Difícil de sacar, el glitter de Studio 54 corre por las venas de los dioses de la noche. Estrellas, arcoíris, oro y Manhattan.

 

Text   Germán Pikas

 

 

Con el fluir del tiempo, la aridez de la experiencia, lo aprendimos. El reverso, el antagonista de la fiesta no es el tedio ni el aburrimiento, sino la resaca. A la fiesta se la vive prendido fuego, flotando en moléculas de dopamina, pero si hay que escribir sobre ella, lo haremos desde un solo lugar: la resaca. Studio 54 fue la disco soñada, un impar dancefloor cuya vida arranca en abril de 1977 y su declinación data de marzo del 86, cuando ya no era lo que debía ser. Exclusivo y excluyente, frenético y salvaje, el sexo se jugaba en los baños y las drogas eran moneda de cambio hasta para las propinas. Osea, a Calígula le gusta todo esto.

 

 

La era post Vietnam y la revolución sexual (la de los hippies ululando en Woodstock) eran parte de una atmósfera yanqui que necesitaba evacuar su excedente energético. En ese contexto emerge Studio 54 y sus piélagos de excesos. Fue creada por dos hombres aparentemente opuestos en sus estilos de vida. El brooklyniano Steve Rubell –abiertamente homosexual, condición que para la época no era nada sencilla- y su amigo hétero, el apolíneo del Bronx, Ian Schrager. Steve amaba a Ian, no tan en secreto. Juego de tronos.

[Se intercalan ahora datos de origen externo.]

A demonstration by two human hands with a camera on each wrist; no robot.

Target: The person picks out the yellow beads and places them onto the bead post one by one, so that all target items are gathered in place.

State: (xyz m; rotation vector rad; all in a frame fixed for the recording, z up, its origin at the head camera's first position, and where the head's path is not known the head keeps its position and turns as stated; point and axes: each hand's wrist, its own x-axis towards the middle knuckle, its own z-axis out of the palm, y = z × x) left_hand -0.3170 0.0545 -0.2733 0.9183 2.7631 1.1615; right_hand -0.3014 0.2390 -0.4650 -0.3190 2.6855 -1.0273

Steve era el chico salvaje, Ian buscaba mantener el inestable equilibrio.

 

El primer intento de la dupla citadina fue armar una disco en Douglaston, Queens, pero el newyorker modernoso no gustaba de moverse, no demasiado. Por eso los dos amigos tuvieron que optar por una geografía mas hypeada: Manhattan. Allí, en la calle 54 Oeste, en ese viejo teatro Gallo Opera House, edificado en 1927, montaron su fantasía.

 

El muro de luces intermitentes que construía el sonido disco lo movía todo a fuerza de acordes brillantes y arreglos orquestales. Donna Summer, Chic, Gloria Gaynor, Barry White, Village People; pero también Electric Light Orchestra con el abrasivo Last Train To London y, aunque The Rolling Stones lo nieguen, Miss you tiene notorias influencias del pulso rítmico bajo el imperio del four-on-the-floor.

 

 

El cerebro libertino de Steve se cifraba sobre las lindes del hedonismo. Su idea era seleccionar gente linda y desconocida y mezclarla con celebrities. Mick Jagger, Debbie Harry, Truman Capote, Calvin Klein, Salvador Dalí, Al Pacino, Tennessee Williams, Andy Warhol y Grace Jones, pornstars y vos. La fama como camino y espejo. Si la droga y el alcohol corrían de modo ilimitado, la noche sería tan larga como el día, y nadie debería reprocharle nada al tiempo y su destilado.

 

Todos querían estar ahí. Los mainstream y los under. Los pro y los anti. Studio 54 imantaba. El mismísimo Timothy Leary, psicólogo y escritor estadounidense, acérrimo defensor del uso de drogas psicodélicas para la investigación espiritual, bailó en su pista para celebrar el lanzamiento de la película Sgt. Pepper’s Lonely Hearts Club Band en 1978. Aaron Kay, miembro conspicuo del contracultural Partido de la Juventud Internacional, le arrojó una tarta de crema a Rubell, acusó a las discotecas de decadentes y hasta profirió una amenaza: su grupo iniciaría una guerra en su contra.

 

El mito se construía sobre la base de una resplandeciente barbarie, de un ritual de guerra de calaveras y demonios. Famosos drogándose en los baños, teniendo sexo en el Vip, chicos y chicas bailando sin parar, torrentes de purpurina, oxfords, dráculas con tacones, tubos fluorescentes en forma de X disparando rayos sobre panteras y leopardos (sí, en la disco solían haber animales). Si lo viéramos desde un plano cenital estaríamos frente a un gran mutante multiforme, un monstruo radiante y descomunal, una máquina exuberante de sangre e irradiaciones.

 

 

 

 

La puerta de Studio 54 era el gran desafío. Franquearla no era fácil para nadie. Tal es así que Warren Beatty, Cher, Woody Allen y Frank Sinatra se quedaron afuera de su primer evento. La estrategia para fisgonear ese mundo podía ser otra; por eso Alec Baldwin ejerció de mozo por un tiempo. Corría 1979 y durante un allanamiento se encontraron bolsas de dinero escondidas dentro del edificio. La antesala del final. Altercados legales mediante, la fiesta de clausura en 1980 fue conocida como El Final de la Gomorra Moderna, y al parecer fueron los músculos de Sylvester Stallone los que levantaron la última copa. El club siguió unos años más, pero en forma de farsa. Ya nada sería igual.

 

Lo sabemos, me lo refirió un escritor amigo, Alejandro Díaz B.: “Las guerras traen mala suerte, y los chicos y las chicas sólo quieren bailar”. Y entonces bailamos, bestias del swing. Y ya no soñamos. Somos el sueño mismo.